While Lewin has spent 20 years investigating ionic channels, José Antonito Vega, professor of anatomy and human embryology at the University of Oviedo, has been researching mechanical stimuli for 43 years. “Since the beginning of this century, we have been learning about many of these channels: the nociceptors, which detect pain; the thermoreceptors, related to extreme temperatures; the hygroceptors, those related to humidity, which we know are there, though we haven’t managed to find them yet. Say, you have one arm in warm water, and the other out of the water. You can sense that it’s wet, but we still don’t know how that sensation is produced. I’ve been after that for years,” he says. Vega, who has had the opportunity read Lewin and his colleagues’ research, emphasizes the excellence of their work, including its technical side. “I want to have that technology,” he says. But he also believes that what they’ve found does not fully address the gaps in our knowledge.

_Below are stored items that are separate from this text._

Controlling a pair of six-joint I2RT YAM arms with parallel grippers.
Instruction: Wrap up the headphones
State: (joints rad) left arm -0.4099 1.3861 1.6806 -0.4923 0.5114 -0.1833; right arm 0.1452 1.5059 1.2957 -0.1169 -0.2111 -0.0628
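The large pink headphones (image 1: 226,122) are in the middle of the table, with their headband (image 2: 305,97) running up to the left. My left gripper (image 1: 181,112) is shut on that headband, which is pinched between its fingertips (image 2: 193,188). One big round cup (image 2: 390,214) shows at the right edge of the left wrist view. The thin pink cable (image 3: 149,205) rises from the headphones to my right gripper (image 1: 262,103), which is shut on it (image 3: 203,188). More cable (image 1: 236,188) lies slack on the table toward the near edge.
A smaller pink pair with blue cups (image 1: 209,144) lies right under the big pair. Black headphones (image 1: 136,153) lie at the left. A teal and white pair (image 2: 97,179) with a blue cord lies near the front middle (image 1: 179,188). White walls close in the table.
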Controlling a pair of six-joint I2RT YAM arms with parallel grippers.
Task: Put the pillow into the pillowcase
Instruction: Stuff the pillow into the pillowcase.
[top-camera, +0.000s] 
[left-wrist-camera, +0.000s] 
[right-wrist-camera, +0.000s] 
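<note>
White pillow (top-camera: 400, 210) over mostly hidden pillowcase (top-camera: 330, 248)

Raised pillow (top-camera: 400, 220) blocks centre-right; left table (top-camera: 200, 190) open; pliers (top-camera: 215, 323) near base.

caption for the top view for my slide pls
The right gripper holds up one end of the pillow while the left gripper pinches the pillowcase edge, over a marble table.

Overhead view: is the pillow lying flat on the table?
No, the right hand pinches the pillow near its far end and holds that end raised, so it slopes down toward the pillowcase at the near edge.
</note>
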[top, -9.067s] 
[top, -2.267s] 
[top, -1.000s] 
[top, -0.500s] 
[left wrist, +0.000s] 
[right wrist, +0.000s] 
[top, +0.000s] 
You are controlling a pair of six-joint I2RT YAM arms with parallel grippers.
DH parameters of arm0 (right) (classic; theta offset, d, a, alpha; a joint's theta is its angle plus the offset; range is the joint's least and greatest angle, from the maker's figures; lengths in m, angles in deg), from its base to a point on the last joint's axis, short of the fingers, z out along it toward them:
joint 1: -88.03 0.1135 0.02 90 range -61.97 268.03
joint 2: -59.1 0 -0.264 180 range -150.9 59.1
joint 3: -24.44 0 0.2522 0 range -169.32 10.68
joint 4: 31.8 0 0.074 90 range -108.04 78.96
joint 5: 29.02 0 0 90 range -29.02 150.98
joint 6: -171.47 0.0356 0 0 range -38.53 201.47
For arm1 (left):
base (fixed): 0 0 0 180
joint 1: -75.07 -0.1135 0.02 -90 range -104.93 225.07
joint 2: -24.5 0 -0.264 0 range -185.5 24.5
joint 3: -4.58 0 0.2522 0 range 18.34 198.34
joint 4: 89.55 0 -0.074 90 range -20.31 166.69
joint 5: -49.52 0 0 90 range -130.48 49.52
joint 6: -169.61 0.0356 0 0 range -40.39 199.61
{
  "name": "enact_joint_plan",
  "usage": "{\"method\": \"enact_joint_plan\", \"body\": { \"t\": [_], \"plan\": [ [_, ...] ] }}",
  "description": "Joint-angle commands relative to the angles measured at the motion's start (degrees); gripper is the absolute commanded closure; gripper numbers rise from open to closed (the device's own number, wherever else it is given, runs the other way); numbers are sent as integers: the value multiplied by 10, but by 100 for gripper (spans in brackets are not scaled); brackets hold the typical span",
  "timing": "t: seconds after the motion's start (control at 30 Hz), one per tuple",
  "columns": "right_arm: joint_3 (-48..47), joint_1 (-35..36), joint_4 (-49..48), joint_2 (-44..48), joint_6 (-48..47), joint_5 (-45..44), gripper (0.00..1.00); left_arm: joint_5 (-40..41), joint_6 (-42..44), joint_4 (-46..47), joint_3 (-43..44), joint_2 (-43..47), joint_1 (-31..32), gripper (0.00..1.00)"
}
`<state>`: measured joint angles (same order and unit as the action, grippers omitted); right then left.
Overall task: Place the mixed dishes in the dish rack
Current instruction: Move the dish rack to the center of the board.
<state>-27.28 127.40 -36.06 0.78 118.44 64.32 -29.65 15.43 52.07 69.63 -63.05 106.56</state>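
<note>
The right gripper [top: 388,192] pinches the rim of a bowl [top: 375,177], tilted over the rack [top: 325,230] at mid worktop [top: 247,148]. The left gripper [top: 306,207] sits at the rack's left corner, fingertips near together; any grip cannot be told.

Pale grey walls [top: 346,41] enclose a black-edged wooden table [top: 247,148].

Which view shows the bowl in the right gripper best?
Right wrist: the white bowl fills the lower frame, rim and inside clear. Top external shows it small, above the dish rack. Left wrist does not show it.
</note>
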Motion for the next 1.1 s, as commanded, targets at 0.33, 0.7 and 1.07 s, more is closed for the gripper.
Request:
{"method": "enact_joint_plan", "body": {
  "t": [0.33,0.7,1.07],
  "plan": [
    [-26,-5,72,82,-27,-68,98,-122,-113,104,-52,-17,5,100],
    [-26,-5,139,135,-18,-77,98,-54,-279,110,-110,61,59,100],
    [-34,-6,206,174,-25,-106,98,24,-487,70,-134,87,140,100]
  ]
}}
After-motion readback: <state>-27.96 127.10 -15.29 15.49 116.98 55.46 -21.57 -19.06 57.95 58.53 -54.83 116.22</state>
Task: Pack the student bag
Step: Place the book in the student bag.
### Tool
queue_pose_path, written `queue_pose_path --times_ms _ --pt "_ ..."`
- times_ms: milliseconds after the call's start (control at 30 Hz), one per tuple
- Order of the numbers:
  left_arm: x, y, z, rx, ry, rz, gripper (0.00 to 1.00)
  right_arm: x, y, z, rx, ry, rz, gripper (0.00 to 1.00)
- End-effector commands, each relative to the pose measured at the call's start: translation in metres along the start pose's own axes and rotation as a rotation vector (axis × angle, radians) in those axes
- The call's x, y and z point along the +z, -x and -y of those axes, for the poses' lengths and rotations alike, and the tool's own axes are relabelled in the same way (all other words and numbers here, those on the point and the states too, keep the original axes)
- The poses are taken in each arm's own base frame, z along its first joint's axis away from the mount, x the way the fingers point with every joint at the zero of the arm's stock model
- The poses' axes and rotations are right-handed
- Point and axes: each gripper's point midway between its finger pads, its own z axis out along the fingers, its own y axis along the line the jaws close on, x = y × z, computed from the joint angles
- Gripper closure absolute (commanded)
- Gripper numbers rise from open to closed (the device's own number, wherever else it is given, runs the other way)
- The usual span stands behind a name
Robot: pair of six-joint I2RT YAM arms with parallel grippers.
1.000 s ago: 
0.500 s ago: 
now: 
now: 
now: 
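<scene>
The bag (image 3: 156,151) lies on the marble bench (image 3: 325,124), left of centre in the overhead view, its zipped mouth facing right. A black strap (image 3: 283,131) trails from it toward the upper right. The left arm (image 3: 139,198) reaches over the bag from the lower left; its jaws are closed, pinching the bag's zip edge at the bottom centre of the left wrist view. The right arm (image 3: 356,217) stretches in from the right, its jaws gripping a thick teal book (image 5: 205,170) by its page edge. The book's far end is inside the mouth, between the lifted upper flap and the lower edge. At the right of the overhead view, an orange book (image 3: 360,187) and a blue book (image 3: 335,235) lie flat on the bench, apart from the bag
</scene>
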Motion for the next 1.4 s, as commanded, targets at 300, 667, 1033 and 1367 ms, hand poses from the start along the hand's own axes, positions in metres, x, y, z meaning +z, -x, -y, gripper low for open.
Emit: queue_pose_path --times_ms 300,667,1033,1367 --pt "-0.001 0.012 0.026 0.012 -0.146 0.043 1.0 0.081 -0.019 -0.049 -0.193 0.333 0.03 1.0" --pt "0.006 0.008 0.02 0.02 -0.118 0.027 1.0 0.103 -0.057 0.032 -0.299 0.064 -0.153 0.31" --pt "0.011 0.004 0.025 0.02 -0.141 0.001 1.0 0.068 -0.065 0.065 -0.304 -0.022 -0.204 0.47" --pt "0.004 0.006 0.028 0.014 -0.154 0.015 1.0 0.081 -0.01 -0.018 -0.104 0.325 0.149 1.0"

“They have demonstrated that this gene, ELKIN1, is expressed in the mechanoreceptor sensory neurons of the spinal ganglia. They also show that ELKIN1 is necessary and capable of conferring mechanosensitivity to cell cultures,” Vega says, adding: “They study the cells, they study the ganglia, they study the fibers, but they do not study the sensitive corpuscles under the skin.” For him, this is what is missing. In his free book El tacto. Tocar y Sentir (The tactile sense. Touch and feel), co-authored by Iván Suazo of the Autonomous University of Chile, the anatomical and functional description of the sense of touch begins with a series of sensory organs under the skin, the sensitive corpuscles. That is where it all begins. It is in them that mechanical pressure is converted into electrical stimuli by means of ion channels. “There is enough data to say that ELKIN1 is involved in touch, but they do not show that it is at the site where tactile sensation begins,” he concludes. Vega plans to look for the presence of the new ion channel in corpuscles of mouse paws.
For Teresa Giráldez, professor of the University of La Laguna in Tenerife, Spain, who researches different ionic channels, this speaks to the best part of scientific research. “Works like this one show that these stories are not complete. People think, they gave the Nobel to Ardem [Patapoutian], there’s nothing left to do. But you can always continue to follow the thread, just like the researchers have done who are proposing this new mechanosensitive channel.” Like Vega, Giráldez points out factors that are still missing: “What you now have to demonstrate is that touch neurons read this gene, produce protein and also express it in the membrane, producing electrical stimulus.” Once researchers find proof of this in the corpuscles themselves and, as the winner of the 2021 Nobel did, locate people with a mutated ELKIN1 gene who do not differentiate, for example, a blow from a caress, they too could win the prize.